Solve the equation $$\arcsin\bigg(\dfrac{x+1}{\sqrt{x^2+2x+2}}\bigg)-\arcsin\bigg(\dfrac{x}{\sqrt{x^2+1}}\bigg)=\dfrac{\pi}{4}$$
My solution: I converted this equation in terms of $\arctan$ and applied tangent to both sides, and I got my answer as $x=-1,0$.
But then one of my friends said that $x=2$ satisfies too the above equation, and the reason he gave is as follows:
$$\arcsin\bigg(\dfrac{3}{\sqrt{10}}\bigg)=\dfrac{\pi}{4}+\arcsin\bigg(\dfrac{2}{\sqrt{5}}\bigg)$$
and he applied sinus to both sides to obtain $\dfrac{3}{\sqrt{10}}=\dfrac{3}{\sqrt{10}}\:$.
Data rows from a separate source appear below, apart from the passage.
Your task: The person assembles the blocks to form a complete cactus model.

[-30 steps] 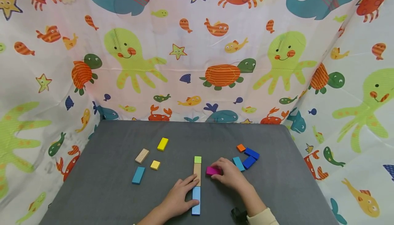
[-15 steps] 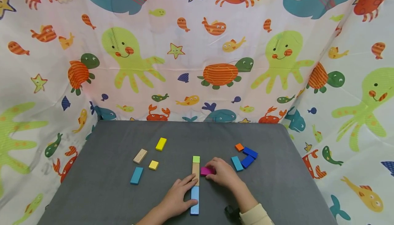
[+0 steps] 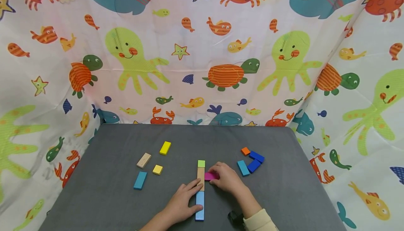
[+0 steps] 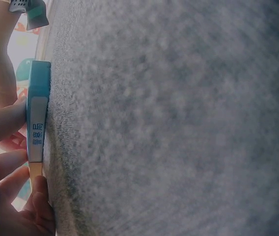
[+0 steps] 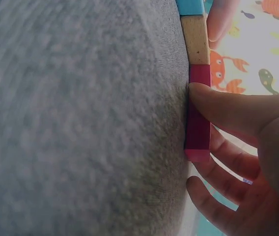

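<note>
A column of blocks lies flat on the grey table: light blue block (image 3: pixel 200 198) nearest, then wooden block (image 3: pixel 201 173), then green block (image 3: pixel 201 163) at the far end. My left hand (image 3: pixel 182 203) rests on it, thumb at the light blue block and fingers on the wooden one. In the left wrist view, printed characters mark the light blue block (image 4: pixel 38 118). My right hand (image 3: pixel 228 178) pinches a magenta block (image 3: pixel 209 176), thumb on its near side (image 5: pixel 198 118). The magenta block's end meets the wooden block's right side (image 5: pixel 196 42).
Left on the table (image 3: pixel 104 196) lie a yellow block (image 3: pixel 165 148), wooden block (image 3: pixel 143 160), small yellow block (image 3: pixel 157 169) and teal block (image 3: pixel 140 180). Right are an orange block (image 3: pixel 245 151), two dark blue blocks (image 3: pixel 254 166) and a teal block (image 3: pixel 243 168). Patterned cloth (image 3: pixel 189 59) hangs behind.
My right hand has slid the magenta block leftward, from a gap beside the column until it meets the wooden block. My left hand keeps its place on the column.
</note>
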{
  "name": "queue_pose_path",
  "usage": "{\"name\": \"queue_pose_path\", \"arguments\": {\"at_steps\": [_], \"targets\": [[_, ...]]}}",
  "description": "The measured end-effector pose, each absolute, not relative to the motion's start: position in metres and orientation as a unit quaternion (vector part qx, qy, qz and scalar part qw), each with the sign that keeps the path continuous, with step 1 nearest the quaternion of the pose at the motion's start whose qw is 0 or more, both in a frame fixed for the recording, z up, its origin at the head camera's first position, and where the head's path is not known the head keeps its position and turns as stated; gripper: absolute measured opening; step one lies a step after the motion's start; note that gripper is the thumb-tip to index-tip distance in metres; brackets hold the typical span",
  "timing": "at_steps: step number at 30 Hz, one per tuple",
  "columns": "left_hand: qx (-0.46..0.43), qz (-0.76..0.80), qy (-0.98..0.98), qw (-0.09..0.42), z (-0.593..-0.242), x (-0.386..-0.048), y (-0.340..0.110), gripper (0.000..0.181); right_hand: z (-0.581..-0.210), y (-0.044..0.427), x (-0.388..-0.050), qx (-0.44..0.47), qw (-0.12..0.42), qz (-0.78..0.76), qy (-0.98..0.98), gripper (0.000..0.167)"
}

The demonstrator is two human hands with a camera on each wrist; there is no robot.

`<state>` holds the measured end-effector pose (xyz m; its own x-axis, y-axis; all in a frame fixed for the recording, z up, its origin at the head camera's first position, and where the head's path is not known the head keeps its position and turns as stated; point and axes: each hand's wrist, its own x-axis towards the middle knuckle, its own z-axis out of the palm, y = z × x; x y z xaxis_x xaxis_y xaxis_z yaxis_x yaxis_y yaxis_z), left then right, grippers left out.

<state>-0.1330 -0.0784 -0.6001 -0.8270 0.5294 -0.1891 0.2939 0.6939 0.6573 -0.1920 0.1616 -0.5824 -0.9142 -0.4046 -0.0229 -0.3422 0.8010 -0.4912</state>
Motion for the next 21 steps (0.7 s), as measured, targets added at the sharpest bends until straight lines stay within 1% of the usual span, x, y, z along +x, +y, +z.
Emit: {"name": "queue_pose_path", "arguments": {"at_steps": [11,18,21], "targets": [[0.222,0.316,0.902,0.192,-0.6005,-0.1338,-0.0781,0.072,-0.5838,0.1595,-0.1947,-0.193,0.065,-0.246,0.948,0.030],[0.218,0.315,0.903,0.197,-0.5994,-0.1343,-0.0777,0.072,-0.5798,0.1622,-0.1967,-0.189,0.075,-0.278,0.939,0.042],[0.219,0.313,0.903,0.197,-0.5998,-0.1346,-0.0780,0.072,-0.5744,0.1655,-0.1967,-0.185,0.074,-0.295,0.934,0.044]]}}
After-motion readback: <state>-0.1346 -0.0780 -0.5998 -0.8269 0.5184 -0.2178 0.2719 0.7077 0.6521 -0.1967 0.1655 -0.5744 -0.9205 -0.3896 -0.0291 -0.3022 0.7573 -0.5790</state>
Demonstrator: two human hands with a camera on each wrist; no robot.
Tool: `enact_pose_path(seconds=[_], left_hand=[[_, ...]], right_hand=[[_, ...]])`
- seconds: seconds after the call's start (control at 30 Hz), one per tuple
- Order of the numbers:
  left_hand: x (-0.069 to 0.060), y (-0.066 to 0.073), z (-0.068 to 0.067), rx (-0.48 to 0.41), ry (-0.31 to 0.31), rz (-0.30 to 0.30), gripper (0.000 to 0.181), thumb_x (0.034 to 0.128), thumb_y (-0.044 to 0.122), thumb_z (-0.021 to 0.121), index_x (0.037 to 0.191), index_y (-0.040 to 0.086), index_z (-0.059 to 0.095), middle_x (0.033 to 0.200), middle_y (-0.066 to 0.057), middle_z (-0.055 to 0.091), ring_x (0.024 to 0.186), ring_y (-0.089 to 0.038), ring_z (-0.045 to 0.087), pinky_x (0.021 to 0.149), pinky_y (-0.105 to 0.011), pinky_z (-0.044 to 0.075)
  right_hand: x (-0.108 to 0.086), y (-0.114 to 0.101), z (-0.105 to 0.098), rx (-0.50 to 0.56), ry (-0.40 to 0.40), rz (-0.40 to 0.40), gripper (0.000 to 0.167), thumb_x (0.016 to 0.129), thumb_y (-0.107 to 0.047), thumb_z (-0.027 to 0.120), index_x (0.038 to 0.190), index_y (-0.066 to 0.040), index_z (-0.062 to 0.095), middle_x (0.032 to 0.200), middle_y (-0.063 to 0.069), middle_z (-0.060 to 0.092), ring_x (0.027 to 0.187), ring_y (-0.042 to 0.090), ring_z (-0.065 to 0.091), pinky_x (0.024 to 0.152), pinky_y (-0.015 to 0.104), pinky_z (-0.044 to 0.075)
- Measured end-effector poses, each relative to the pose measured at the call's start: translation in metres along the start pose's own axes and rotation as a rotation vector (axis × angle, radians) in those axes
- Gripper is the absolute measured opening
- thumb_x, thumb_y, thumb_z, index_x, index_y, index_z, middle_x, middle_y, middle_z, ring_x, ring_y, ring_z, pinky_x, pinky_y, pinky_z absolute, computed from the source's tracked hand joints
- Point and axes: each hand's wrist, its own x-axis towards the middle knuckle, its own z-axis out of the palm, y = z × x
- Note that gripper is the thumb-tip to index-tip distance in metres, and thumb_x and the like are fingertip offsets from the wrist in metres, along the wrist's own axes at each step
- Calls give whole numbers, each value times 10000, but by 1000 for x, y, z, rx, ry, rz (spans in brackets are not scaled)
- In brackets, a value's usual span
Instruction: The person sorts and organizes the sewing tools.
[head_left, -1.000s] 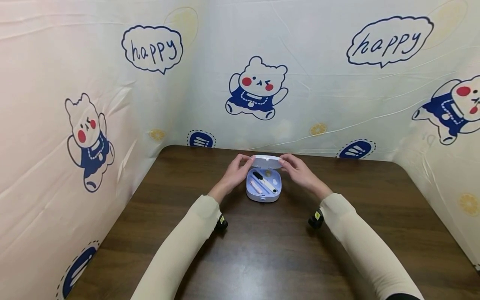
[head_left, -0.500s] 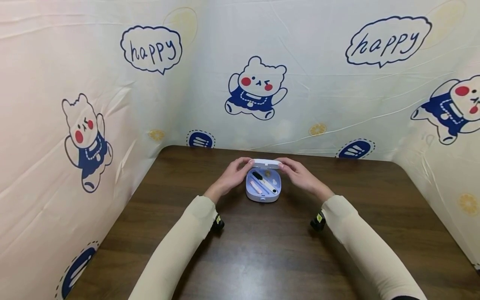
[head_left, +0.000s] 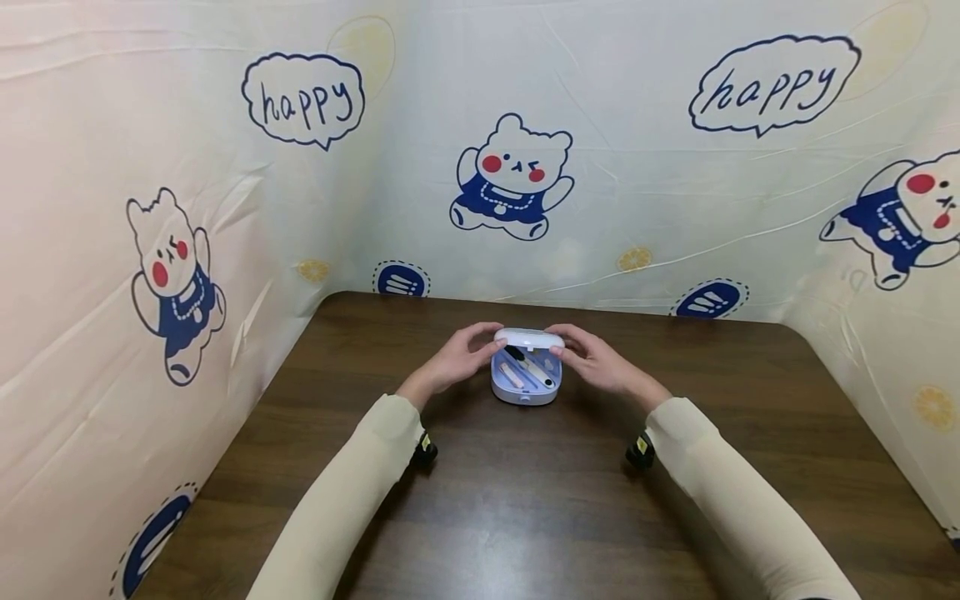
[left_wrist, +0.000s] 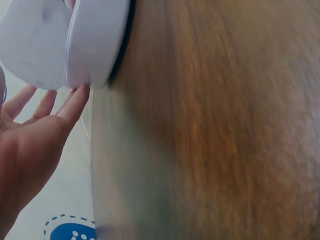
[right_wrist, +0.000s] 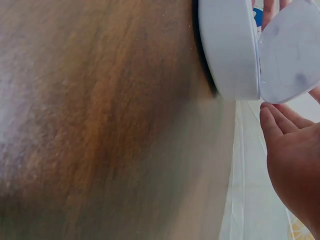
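A small lilac case (head_left: pixel 526 399) stands on the table with its hinged white lid (head_left: pixel 529 337) tilted partway down over it. Inside, I see a slim white tool (head_left: pixel 542 376) with a black end and a short pink stick (head_left: pixel 512 375). The lid's shadow partly hides what lies at the back. My left hand (head_left: pixel 459 358) holds the lid's left edge, thumb in front and fingers behind. At the opposite edge, my right hand (head_left: pixel 592 360) grips the lid the same way. Both wrist views show the case's side wall (left_wrist: pixel 95 45) and lid (right_wrist: pixel 290 55) with a narrowing gap between them.
The brown wooden table (head_left: pixel 510 500) extends around the case, its far edge close behind my hands. A printed cloth (head_left: pixel 645 192) with cartoon bears hangs behind and at both sides. Black wrist cameras (head_left: pixel 424 452) sit under my sleeves.
The lid has swung forward and down, from nearly upright to tilted over the case. Both hands have come down and toward me with it. The case has stayed in place.
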Motion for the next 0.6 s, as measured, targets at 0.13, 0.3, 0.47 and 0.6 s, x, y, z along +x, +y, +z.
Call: enact_pose_path(seconds=[0.13, 0.3, 0.47, 0.6], left_hand=[[-4, -2, -2, 23, -28, -21, 562, 1021, 367, 640, 1506, 139, 473, 1533, -120, 449, 1347, -295, 536, 1033, -402, 495], [-9, -3, -4, 76, -64, -43, 638, 999, 420, 657, 1539, 169, 428, 1590, -104, 393, 1400, -316, 485, 1077, -436, 455], [-11, -6, -7, 65, -121, -39, 688, 986, 385, 688, 1562, 159, 385, 1613, -90, 368, 1434, -303, 448, 1104, -445, 425], [-13, -9, -9, 63, -155, -50, 743, 958, 383, 730, 1571, 171, 367, 1616, -64, 367, 1445, -288, 435, 1112, -469, 417]], right_hand=[[-2, 0, 1, -33, -11, -12, 436, 1058, -253, 579, 1456, -106, 482, 1387, 137, 556, 1275, 313, 566, 1077, 507, 446], [-6, -1, 2, -61, -25, -8, 481, 1035, -249, 624, 1465, -97, 473, 1445, 141, 522, 1350, 332, 522, 1111, 505, 409], [-10, 3, 3, -82, -52, -15, 569, 1014, -259, 661, 1504, -94, 423, 1528, 143, 436, 1420, 330, 443, 1141, 505, 370], [-13, 4, 4, -87, -64, -21, 624, 994, -267, 694, 1519, -97, 403, 1565, 151, 373, 1442, 341, 397, 1145, 523, 358]])
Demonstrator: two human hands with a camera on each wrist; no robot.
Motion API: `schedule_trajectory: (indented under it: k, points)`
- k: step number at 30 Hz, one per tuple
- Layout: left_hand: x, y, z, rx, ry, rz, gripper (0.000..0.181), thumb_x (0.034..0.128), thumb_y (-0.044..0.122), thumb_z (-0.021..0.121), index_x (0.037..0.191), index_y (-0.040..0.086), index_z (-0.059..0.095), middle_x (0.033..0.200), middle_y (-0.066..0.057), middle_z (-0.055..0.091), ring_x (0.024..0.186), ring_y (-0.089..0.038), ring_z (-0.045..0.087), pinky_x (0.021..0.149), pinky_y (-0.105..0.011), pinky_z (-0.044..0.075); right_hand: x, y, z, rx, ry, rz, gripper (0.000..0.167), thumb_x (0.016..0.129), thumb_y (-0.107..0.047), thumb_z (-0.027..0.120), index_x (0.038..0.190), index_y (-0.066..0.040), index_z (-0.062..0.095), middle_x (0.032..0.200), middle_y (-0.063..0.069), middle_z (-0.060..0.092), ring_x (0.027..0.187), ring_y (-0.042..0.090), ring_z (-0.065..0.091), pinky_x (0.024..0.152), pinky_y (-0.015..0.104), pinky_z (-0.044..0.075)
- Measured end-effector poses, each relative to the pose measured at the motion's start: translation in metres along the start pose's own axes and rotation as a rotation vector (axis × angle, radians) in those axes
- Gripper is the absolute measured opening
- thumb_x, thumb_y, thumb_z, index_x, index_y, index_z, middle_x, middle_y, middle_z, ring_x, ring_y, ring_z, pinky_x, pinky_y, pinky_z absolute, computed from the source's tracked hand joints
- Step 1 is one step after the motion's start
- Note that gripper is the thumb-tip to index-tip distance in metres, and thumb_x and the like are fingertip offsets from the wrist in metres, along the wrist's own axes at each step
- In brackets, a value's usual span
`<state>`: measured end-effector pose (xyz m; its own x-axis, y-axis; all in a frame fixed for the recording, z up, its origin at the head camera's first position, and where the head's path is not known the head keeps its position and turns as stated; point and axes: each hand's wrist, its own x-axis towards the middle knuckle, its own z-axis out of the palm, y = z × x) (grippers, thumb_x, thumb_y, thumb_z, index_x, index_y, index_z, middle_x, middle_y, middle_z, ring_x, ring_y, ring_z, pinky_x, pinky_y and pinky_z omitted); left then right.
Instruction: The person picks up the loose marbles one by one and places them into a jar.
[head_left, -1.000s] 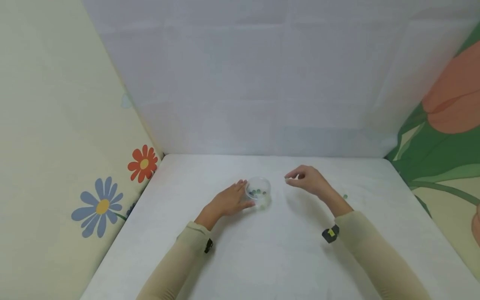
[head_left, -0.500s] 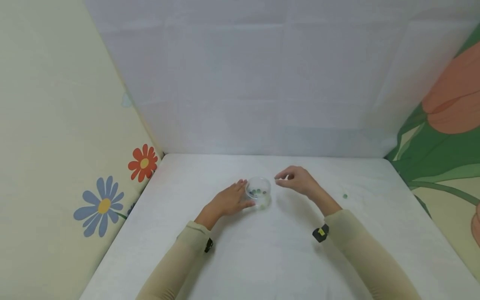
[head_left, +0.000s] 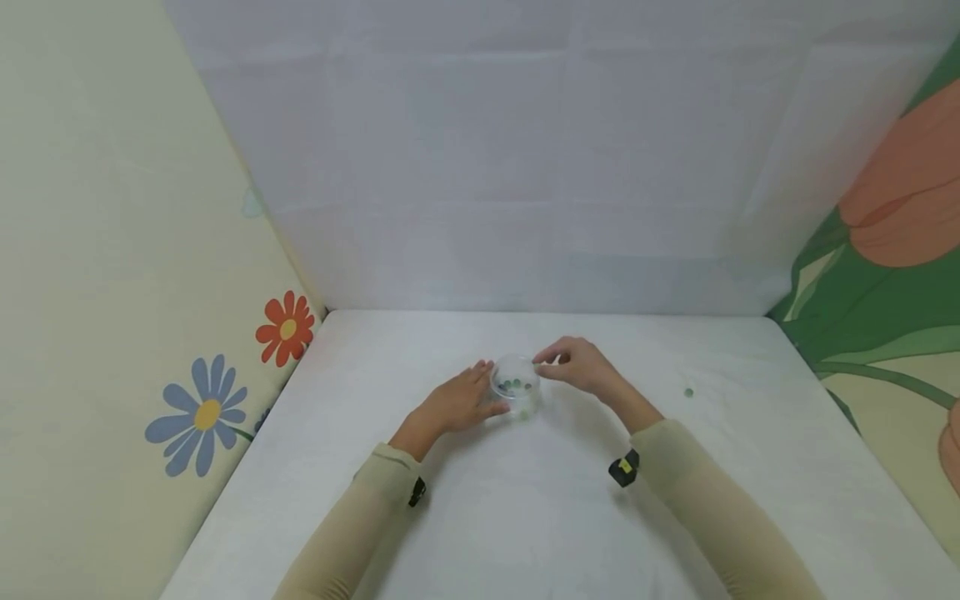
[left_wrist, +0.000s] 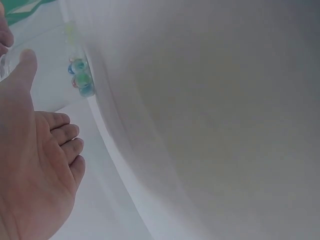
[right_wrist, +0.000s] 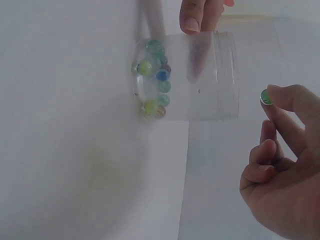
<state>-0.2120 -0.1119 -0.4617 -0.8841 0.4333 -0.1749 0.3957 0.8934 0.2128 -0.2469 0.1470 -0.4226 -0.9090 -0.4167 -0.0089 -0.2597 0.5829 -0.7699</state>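
Observation:
A clear plastic jar (right_wrist: 192, 102) stands upright on the white table with several glass marbles (right_wrist: 163, 75) at its bottom, in green, blue, yellow and reddish tints. My left hand (head_left: 455, 402) rests against the jar's left side, fingers straight and thumb on the near side; in the left wrist view, that palm and its relaxed fingers show. Thumb and index finger of my right hand (head_left: 581, 367) pinch a green marble (right_wrist: 266, 97). They are at the jar's right rim in the head view; the right wrist view shows the marble apart from the rim, beyond the mouth.
One loose green marble (head_left: 688, 392) lies on the table (head_left: 525, 517) to the right of my right hand. A white sheet (head_left: 525, 167) hangs behind the table, and flower-patterned panels (head_left: 97, 292) stand at both sides.
My right hand has moved left with the marble, from well right of the jar to its rim. The left hand and jar have stayed in place.

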Motion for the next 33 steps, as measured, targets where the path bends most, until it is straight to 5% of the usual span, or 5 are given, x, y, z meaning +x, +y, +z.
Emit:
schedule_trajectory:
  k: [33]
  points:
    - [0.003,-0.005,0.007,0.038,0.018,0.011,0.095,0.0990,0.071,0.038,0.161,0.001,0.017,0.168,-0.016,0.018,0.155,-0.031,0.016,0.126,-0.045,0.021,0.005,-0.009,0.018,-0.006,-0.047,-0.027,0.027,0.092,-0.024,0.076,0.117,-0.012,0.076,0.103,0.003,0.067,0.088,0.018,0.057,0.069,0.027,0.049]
Now I don't have any explanation for him. Can anyone here explain the reason behind this situation?
I plotted it in desmos, and I am getting $x=-1,0$ only.
Link to desmos
Best Answer
COMMENT.-Note that one of the two terms is equal to $0$ when $x=0$ and when $x=-1$. If the other term fits, then you do have solved directly the question. In fact this gives $$\arcsin\left(\frac{1}{\sqrt2}\right)-\arcsin(0)=\frac{\pi}{4}\\\arcsin(0)-\arcsin\left(-\frac{1}{\sqrt2}\right)=\frac{\pi}{4}$$ which is obviously true.